Ramazan’ların eski zamanlardaki meşhur eğlencesi kanto, ilk kez Kadıköy’de yapılmıştı
Gökçe UYGUN
Eski Ramazan denilince aklıllara gelen eğlencelerin farklı türleri vardı; aşuk ve maşuk gölge oyunları, ortaoyunu, meddah, kukla tiyatrosu, akrobat ve elbette ki kanto gösterileri. Bu yazımızda size Ramazan eğlencelerinin vazgeçilmezi kantoları anlatacağız.En genel tabiri ile Tuluat Tiyatrosunda bir kadın sanatçı tarafından şarkı eşliğinde yapılan dans şovu olan kanto, Türkçe’ye İtalyanca’dan (Canto Kantat - şarkı söylüyorum) girdiği söyleniyor. Bir başka söylenceye göre de 19. yüzyılın ikinci yarısında doğduğu kabul edilen kantonun İtalyanca şarkı söylemek anlamına gelen “Cantare” kelimesinden alınma bir deyim olduğu ve İstanbul’a gelen gezginci bir tiyatrodan dilimize miras kaldığı ifade ediliyor. Trompet, davul, keman gibi çalgılardan kurulmuş bir takımla icra edilen kanto, bir kadın sanatçının coşkulu bir şekilde dans ederek şarkı söylemesine dayanıyordu. O zamanlar azınlık gruplarına mensup kadınlar (özellikle Ermeniler ) tarafından icra edilirdi.

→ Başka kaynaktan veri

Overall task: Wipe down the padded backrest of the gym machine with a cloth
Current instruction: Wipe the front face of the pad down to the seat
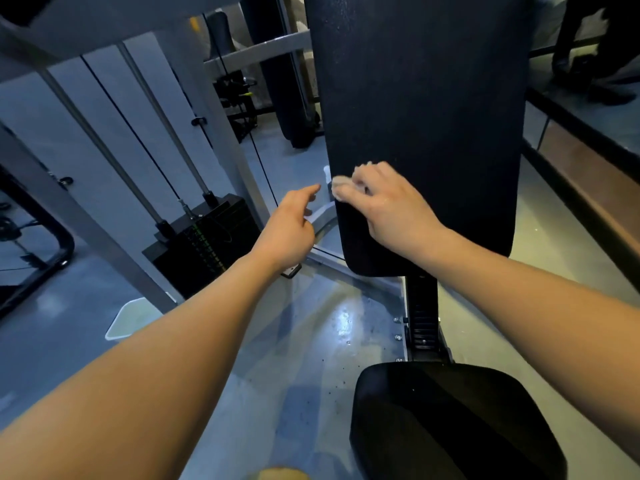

Çünkü Müslüman kadınların dans edip şarkı söylemesi yasaktı.
KUŞDİLİ’NDE KANTOLAR
19 yy. ikinci yarısında İstanbul’ da ortaya çıkan bu dans şovunun, ilk kez Kadıköy’deki Kuşdili Çayırı’nda oynandığı söylenir. İlk kez kimin tarafından sahneye getirildiği hakkında kesin bir bilgi yoksa da kantocu Aranik Hanım’ın adı geçiyor.Kadıköy’ün gayrıresmi tarihçisi Dr. Müfid Ekdal’ın şu yazdıkları da bu bilgiyi doğrular nitelikte;“Kuşdili’nde bugün Tramvay Müzesi’nin bulunduğu yerde bir sinema vardı. Uzunlamasına yapılmış tek katlı binanın hemen hemen hiçbir lüksü yoktu. Buna rağmen Kuşdili sineması, Hamdi’nin Gazinosu ve bunların yer aldığı Kuşdili Çayırı Kadıköy’ün gözde eğlence yeriydi. Kuşdili Sineması aslında tiyatro olarak yapılmış, sonradan her iki görevi de üstlenmişti. Beyaz sinema perdesi kalkınca sahne meydana çıkar, büyük bir orman panosu görülürdü. Kuşdili Tiyatrosu yapılmadan önce Kurbağalıdere kenarında başka bir tiyatronun olduğu, tiyatro yapıldıktan sonra da faaliyet gösterdiği, 1912 yılının Ağustos ayında Peyamı Sabah Gazetesi’nde çıkan şu ilandan anlaşılmaktadır: Kadıköy’de Kurbağalıdere Derebağı mesiresinde Abdi Efendi Kumpanyası ve mükemmel ince saz, sinematograf (sinema) Ramazan’ın birinci günü akşam beyefendilere ‘şehirli ve köylü gelin’ dört perde, kemani Memduh Efendi’nin ince saz takımı, Periz, Amelya, Mari hanımlar tarafından kanto. Yarın gece yalnız hanımlara mahsus olmak üzere icrai lubiyat (oyun) yapılacaktır.”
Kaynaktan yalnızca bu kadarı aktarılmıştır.